Primary Human T Cell Isolation and Culture
PBMCs from healthy human blood donors were collected under an approved IRB protocol by the Stanford Blood Center and used to isolate human T cells. Briefly, leukoreduction chambers (LRS) from processing of platelet donations were used to isolate PBMCs using density centrifugation with Ficoll (Lymphoprep, StemCell) within SepMate tubes (StemCell) according to manufacturer’s instructions. Next, primary human CD3 positive T cells were isolated by negative selection using Human CD3 T Cell Enrichment kit (StemCell) according to manufacturer’s instructions. Isolated primary human CD3 T cells were counted using an automated cell counter (Countess, Thermo), and activated using anti-human CD3/CD28 dynabeads (Cell Therapy Systems, Thermo) at a 1:1 ratio in XVivo 15 media (Lonza) supplemented with 5% FBS (MilliporeSigma) and 50 U/mL of human IL-2 (Peprotech). T cells were activated at 1:1 ratio of cells to dynabeads, and initially cultured in standard tissue culture incubators at approximately 1e6 cells / mL media.

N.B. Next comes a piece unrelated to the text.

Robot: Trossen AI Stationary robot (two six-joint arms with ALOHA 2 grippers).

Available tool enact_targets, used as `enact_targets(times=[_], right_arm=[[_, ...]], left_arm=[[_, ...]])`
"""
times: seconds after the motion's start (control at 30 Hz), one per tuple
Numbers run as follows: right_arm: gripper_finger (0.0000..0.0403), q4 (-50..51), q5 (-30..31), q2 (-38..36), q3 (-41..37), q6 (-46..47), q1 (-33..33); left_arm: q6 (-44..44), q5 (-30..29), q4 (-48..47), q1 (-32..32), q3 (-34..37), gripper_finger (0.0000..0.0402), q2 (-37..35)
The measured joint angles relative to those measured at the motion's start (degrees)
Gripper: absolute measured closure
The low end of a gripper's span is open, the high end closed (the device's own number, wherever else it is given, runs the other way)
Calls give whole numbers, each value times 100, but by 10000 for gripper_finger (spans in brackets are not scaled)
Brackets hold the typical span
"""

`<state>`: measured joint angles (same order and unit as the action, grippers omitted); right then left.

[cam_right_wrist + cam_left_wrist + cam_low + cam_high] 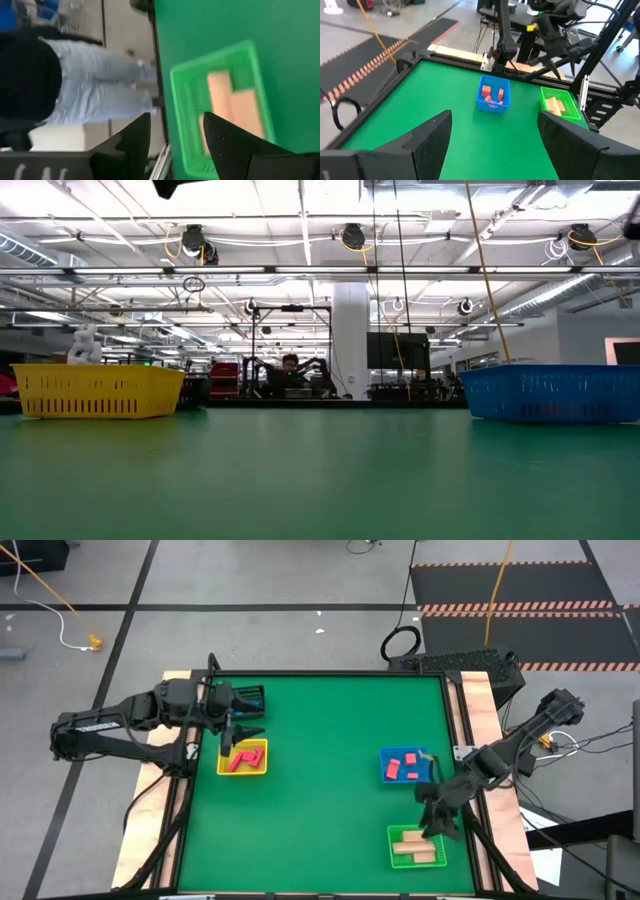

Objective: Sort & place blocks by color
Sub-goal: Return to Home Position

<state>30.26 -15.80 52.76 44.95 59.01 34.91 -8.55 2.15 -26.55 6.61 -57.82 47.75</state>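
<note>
Red blocks (238,760) lie in the yellow tray (262,768) at the table's left. More red blocks (401,765) lie in the blue tray (385,755) at the right. Tan blocks (416,846) lie in the green tray (395,835) at the near right. My left gripper (495,117) hangs open above the yellow tray's far edge (240,728), holding nothing. My right gripper (176,120) hovers open over the green tray's far end (435,818), with nothing between its fingers.
A black wire basket (252,698) stands at the far left of the green mat, beside the left arm. Bare green mat (325,780) spans the middle between the trays. A person in jeans (100,85) stands past the table's right edge.
</note>
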Motion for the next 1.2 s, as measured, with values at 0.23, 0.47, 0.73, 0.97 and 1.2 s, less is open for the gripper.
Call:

After gene editing/electroporations, T cells were counted and reseeded at approximately 1e6 cells / mL XVivo 15 media with fresh IL-2 every 2-3 days.

Non-viral gene knockins
Two days after activation, human T cells were harvested, dynabeads were magnetically removed by incubating for two minutes at room temperature on a magnet (EasySep Magnet, StemCell), and cells were counted using an automated cytometer. For electroporations, one million T cells per editing condition were gently pelleted by centrifugation at 90G for 10 minutes, followed by careful aspiration of the supernatant. T cell pellets were resuspended in 20 µL per editing condition in P3 Buffer (Lonza) and then mixed with prepared RNP and DNA HDRT templates. For each Cas9 knockin condition, RNPs were prepared by first complexing the gRNA by mixing 0.375 uL of 200 µM tracrRNA (IDT) with 0.375 uL of 200 uM crRNA (IDT) and incubating for 15 minutes at room temperature. Next 0.25 uL of 100 mg/mL PGA (15–50 kDa poly(L-glutamic acid); MilliporeSigma) was then added to the complexed gRNA and mixed by pipetting up and down. Next 0.5 µL of 40 µM SpCas9 (UC Berkeley MacroLab) was then added, mixed by pipetting up and down, and incubated for 15 minutes at room temperature to form the final Cas9 RNP. For Cas9 knockins, 20 µL of T cells were mixed with 1.5 µL of RNP (20 pmols total RNP) and 4 µL of plasmid DNA HDR Template at 1 µg/µL (4 ugs total HDRT). For each Cas12a condition, RNPs were prepared by first mixing 0.4 µL of 200 µM Cas12a gRNA (IDT) with 0.2 µL of 100 mg/mL PGA and pipetting up and down. Next 0.4 µL of 60 uM AsUltraCas12a (UC Berkeley MacroLab) was added and mixed by pipetting up and down, followed by incubation at room temperature for 10 minutes. For Cas12 a knockins, 20 µL of T cells were mixed with 1 µL of Cas12a RNP (24 pmols total RNP) and 4 uL of plasmid DNA HDR Template at 1 ug/uL (4 ugs total HDRT). For both Cas9 and Cas12a knockins, T cells were electropoated on a Gen2 Lonza 4D electroporation/nucleofection system using 96 well plate attachment and 20 µL cuvettes, using pulse code EO-151. Immediately following electroporation, 75 µL of pre-warmed XVivo 15 media was added to each cuvette, and cells were rested within the cuvettes for 15 minutes in a standard 37°C Tissue Culture Incubator prior to moving to culture plates or flasks. An annotated list of all gRNA sequences used in the study is available in Supplementary Table 1.